Le Chancelier allemand est un peu difficile à suivre, coutumier des annonces fracassantes plus ou moins suivies d’effets. Mais petit à petit, il dessine une nouvelle politique étrangère pour l’Allemagne, qui interroge de plus en plus sur la volonté de Berlin d’assumer seul le leadership en Europe – quitte à affaiblir l’unité de l’UE.
- Comme l’analyse Internationale Politik Quatterly, une revue allemande, la politique européenne de l’Allemagne sous le chancelier Friedrich Merz privilégie désormais l’efficacité des décisions sur l’unanimité au sein de l’UE.
- Berlin soutient l’usage de la majorité qualifiée, même contre l’avis de partenaires comme la France, pour accélérer des dossiers clés comme l’accord UE‑Mercosur ou l’aide à l’Ukraine.
- Cette divergence est particulièrement forte avec la France, comme le note Le Monde.
- Il y a les sujets de politique industrielle et commerciale, comme nous l’avons souligné, mais la crise franco‑allemande tient aussi à une divergence stratégique profonde sur l’avenir de l’unité européenne.

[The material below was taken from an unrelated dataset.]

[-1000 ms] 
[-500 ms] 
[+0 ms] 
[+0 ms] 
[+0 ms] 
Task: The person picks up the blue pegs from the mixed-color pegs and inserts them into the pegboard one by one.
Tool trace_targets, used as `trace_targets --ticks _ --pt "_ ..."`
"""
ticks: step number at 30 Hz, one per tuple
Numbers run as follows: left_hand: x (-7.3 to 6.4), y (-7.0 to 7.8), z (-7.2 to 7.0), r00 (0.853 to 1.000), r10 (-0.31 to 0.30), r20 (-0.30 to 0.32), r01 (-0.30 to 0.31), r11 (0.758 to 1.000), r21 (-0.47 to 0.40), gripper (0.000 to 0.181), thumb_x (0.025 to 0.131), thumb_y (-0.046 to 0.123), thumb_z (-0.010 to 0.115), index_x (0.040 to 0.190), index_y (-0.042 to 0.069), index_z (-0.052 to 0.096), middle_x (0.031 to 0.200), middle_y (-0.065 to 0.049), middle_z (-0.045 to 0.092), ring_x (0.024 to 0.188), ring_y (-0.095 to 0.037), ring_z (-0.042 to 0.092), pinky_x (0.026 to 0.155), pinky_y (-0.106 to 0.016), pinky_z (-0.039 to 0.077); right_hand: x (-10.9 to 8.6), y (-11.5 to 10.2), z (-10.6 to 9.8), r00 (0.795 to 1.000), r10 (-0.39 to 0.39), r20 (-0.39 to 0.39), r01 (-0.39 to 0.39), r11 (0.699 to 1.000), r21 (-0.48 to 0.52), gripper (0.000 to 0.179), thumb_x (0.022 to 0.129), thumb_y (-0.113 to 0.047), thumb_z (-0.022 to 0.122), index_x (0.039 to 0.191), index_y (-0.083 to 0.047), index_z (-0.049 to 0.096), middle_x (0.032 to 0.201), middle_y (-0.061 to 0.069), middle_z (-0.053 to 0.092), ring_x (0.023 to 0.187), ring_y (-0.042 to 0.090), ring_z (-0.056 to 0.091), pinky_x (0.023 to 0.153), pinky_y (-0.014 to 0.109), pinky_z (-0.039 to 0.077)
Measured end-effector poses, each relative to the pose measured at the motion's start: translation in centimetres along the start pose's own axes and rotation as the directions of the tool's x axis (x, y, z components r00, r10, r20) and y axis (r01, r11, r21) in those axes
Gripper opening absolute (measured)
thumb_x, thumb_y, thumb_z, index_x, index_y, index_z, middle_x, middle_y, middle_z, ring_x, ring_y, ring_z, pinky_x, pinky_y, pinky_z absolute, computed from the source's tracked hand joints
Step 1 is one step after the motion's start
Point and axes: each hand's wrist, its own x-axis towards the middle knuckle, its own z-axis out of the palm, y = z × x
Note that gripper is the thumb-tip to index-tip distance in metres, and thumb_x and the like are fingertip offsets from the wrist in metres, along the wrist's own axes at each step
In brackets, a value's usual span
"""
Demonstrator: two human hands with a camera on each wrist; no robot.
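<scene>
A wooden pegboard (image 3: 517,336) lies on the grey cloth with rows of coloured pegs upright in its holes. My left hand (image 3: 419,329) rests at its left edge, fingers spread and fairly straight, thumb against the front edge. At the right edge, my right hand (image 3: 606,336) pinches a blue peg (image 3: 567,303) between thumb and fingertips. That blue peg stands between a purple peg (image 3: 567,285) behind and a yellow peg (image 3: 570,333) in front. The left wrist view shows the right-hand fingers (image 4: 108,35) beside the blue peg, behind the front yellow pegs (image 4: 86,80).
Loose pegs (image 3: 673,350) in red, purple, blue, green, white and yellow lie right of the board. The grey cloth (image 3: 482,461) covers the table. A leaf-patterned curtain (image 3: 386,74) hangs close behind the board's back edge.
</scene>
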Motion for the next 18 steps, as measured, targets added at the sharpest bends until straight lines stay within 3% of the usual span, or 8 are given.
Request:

- Paris plaide pour une Europe puissance, assumant protectionnisme, préférence européenne et nouvel emprunt commun pour financer défense, transition et industrie, quitte à bousculer les orthodoxies budgétaires et commerciales.
- Berlin, confronté à la stagnation économique, défend une approche centrée sur la compétitivité, le libre‑échange (Mercosur) et la discipline budgétaire, et se méfie des réflexes protectionnistes français.
- Les désaccords sur l’Ukraine (troupes, garanties de sécurité), la politique commerciale et énergétique nourrissent un climat de méfiance qui fragilise la capacité du couple franco‑allemand à entraîner les Vingt‑Sept, alimentant l’idée d’une Europe fragmentée entre visions rivales de la souveraineté et du marché.
- L’approche de Merz n’est pas entièrement nouvelle : Berlin a toujours eu une culture stratégique différente, mais sa formalisation traduit un basculement vers des formats plus pragmatiques et flexibles de coopération européenne.
- Ceci remet en cause la possibilité d’une unité européenne – à l’heure où plus que jamais l’UE doit faire montre de cette unité.